Nach Auswertungen des Instituts für Schadenverhütung und Schadenforschung (IFS) sind Erziehungseinrichtungen das beliebteste Ziel für Brandstifter. Die Experten sehen in dem Bereich daher eine besondere Chance für den vorbeugenden Brandschutz – und geben praktische Tipps.

IFS: Schulen und Kitas besonders von Brandstiftung betroffen
(Bild: Myriam Zilles auf Pixabay)

Etwa jeder zehnte Gebäudebrand, den das IFS untersucht, geht auf Brandstiftung zurück. Bei Erziehungseinrichtungen wie Schulen oder Kitas liegt die Zahl mit einem Faktor von 2,5 allerdings noch deutlich höher. Ein typisches Szenario ist hier eine brennende Mülltonne, die neben dem Gebäude oder unter dem Vordach steht. Abfallbehälter sollten daher nicht frei zugänglich sein und so aufgestellt werden, dass ein Übergreifen der Flammen auf das Gebäude unmöglich ist, rät das IFS.

Einladend für Brandstifter sind zudem die häufigen Zeiten, in denen die Gebäude nicht genutzt werden. In sieben von zehn Fällen legen die Täter das Feuer abends oder in der Nacht, erklärt das Institut. Nach Schul- oder Kitaschluss, am Wochenende und während der Ferien könnten Bewegungsmelder und Kameras helfen. Denn sie signalisieren, dass das Gebäude zwar ungenutzt aber nicht unbeaufsichtigt ist.

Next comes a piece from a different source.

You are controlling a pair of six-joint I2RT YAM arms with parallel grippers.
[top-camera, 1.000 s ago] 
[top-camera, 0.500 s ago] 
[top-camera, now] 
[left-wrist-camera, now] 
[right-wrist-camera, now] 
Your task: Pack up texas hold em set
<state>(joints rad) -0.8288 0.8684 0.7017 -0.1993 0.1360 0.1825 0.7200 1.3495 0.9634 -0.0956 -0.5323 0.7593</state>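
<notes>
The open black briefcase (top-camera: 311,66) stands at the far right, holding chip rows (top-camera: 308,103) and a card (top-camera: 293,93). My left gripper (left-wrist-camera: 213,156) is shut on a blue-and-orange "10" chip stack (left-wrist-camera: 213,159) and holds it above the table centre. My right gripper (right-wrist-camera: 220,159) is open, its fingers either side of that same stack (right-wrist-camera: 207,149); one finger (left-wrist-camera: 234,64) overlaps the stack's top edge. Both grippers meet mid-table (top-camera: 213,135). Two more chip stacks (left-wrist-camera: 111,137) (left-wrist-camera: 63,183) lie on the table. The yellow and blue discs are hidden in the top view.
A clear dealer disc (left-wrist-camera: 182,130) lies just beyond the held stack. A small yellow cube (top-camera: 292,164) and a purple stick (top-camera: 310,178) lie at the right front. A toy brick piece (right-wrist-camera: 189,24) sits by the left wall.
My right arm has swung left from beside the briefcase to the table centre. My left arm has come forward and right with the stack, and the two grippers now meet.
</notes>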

Um Brandstiftern den Einstieg ins Gebäude zu erschweren, sollten die Türen und Fenster während der Nichtnutzung verschlossen und bestenfalls mit einer Gefahrenmeldeanlage gekoppelt sein. Dadurch könne eine signifikante Anzahl von Brandlegungen verhindert werden.

Institut für Schadenverhütung und Schadenforschung e. V.